One can argue Elizabeth’s plot arc revolves around her relationship with her daughter, but if we peel the onion of that storyline, we discover her strained relationship with her daughter is because of a man, hence failing again.


Rather appalling to discover Fifty fails the two basic tests, but that doesn't mean the entire film is a sham. It just means it doesn't subscribe to western feminist ideologies. The term ‘feminism’ as we know it is not limited to the West, but they predominantly stir the discourse around it. It’s important to note that feminism isn't one size fits all and that in Africa, feminism takes a slightly different shape.


African feminism, like western feminism, challenges patriarchy, but it also resists oppression based on ethnicity, class, tradition, globalisation and other specifics to Africa.

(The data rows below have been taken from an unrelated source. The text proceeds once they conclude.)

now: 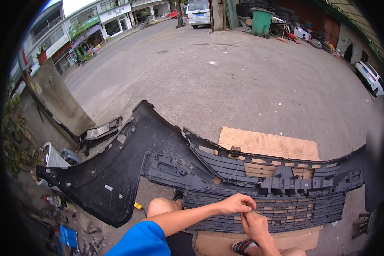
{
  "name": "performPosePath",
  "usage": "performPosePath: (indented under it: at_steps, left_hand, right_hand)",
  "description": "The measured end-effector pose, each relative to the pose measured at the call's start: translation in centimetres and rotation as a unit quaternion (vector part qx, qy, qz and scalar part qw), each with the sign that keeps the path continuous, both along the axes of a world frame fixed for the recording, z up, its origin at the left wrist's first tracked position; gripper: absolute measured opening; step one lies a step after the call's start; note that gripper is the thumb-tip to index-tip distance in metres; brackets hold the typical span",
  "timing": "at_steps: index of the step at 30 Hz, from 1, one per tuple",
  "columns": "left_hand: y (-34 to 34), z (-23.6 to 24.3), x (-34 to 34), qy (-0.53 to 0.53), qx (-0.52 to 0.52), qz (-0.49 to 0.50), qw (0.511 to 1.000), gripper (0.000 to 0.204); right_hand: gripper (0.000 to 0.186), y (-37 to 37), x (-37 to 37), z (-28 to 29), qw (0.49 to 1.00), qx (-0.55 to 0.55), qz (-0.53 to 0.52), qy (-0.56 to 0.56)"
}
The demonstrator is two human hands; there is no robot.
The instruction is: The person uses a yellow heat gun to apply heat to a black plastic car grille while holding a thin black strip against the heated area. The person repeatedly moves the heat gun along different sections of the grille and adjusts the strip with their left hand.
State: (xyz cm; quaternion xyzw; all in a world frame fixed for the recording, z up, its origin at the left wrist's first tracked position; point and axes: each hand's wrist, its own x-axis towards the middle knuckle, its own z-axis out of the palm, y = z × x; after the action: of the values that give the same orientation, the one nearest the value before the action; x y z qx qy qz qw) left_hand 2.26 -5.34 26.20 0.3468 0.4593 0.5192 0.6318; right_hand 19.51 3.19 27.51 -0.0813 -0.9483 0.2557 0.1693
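Observation:
A large black car bumper (160,138) lies in front of me with its ribbed inner side facing up. A slatted black grille (303,211) forms its lower middle part. My left hand (236,204) and my right hand (256,225) meet above the grille, fingertips pinched together. Whatever is between the fingers is too small or hidden to make out. A thin pale wire (236,170) hangs over the bumper's upper opening, beyond my hands.
Flattened cardboard (269,142) lies under the bumper. At the left stand a floor jack (100,131) and a concrete slab (57,96); tools and a blue case (68,236) lie below them. A green bin (261,22), tyres and parked vehicles are farther off.

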Motion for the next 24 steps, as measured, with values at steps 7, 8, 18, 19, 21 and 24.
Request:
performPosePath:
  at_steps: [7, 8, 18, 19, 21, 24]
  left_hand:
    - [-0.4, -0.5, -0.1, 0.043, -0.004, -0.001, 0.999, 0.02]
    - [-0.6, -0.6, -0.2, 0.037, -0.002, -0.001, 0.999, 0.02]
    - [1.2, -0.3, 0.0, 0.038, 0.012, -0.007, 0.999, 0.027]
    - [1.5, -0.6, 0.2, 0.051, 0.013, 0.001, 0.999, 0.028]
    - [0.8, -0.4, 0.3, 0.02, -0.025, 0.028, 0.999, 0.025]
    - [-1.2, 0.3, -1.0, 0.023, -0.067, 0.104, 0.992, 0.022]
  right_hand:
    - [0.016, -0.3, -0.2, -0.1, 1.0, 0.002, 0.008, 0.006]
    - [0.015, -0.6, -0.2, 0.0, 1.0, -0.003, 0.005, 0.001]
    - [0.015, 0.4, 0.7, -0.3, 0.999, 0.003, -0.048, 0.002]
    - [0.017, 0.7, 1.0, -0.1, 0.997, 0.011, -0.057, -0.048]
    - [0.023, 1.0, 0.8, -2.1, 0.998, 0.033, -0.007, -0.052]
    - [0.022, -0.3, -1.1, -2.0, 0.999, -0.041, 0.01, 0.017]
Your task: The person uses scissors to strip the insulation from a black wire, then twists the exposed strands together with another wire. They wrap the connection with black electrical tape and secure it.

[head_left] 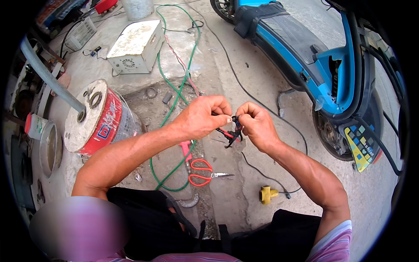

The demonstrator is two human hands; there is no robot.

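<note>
My left hand [205,115] and my right hand [255,124] meet in the middle of the view, fingers pinched on a small bundle of black and red wires [231,135] with dark fittings. What exactly sits between the fingertips is too small to tell. Below them on the ground lie red-handled scissors [200,178], a pink tool [185,146] with a metal fitting, and a green hose [170,179].
A blue scooter [279,48] stands at the right. At left are a metal drum [104,122] with a pole and a basin [52,153]. A white metal box [136,48] sits farther back. A yellow plug adapter [266,195] and cables lie on the concrete.
</note>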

Fifty in its own right is a Liberal African Feminist film as it uses its female characters to stir discussions about gender roles, gender gaps in the economy, and sexual rights. The film, regardless of the Bechdel and Mako Mori test, speaks to the realities of African women. Though the film was complicit in reinforcing already present female stereotypes such as powerful women being emotionless, rich women being divas, and pregnant women being overemotional and unable to make rational choices; it does a good job in also presenting counter-narratives.




Through Elizabeth (Ireti Doyle), the film shows women that they too can have agency over their sexuality and sexual lives. And through Tola (Dakore Egbuson), it shows that women can stand up to their abusers despite how many years have passed.

Fifty is a unique film that possesses the duality of performative feminism and actual feminism within it.

As the idea of feminism settles among Africans and stops tasting like a sour patch, it's possible many can be more welcoming of films that actually make an effort to dismantle oppressive social norms, rather than present themselves as performing to do so.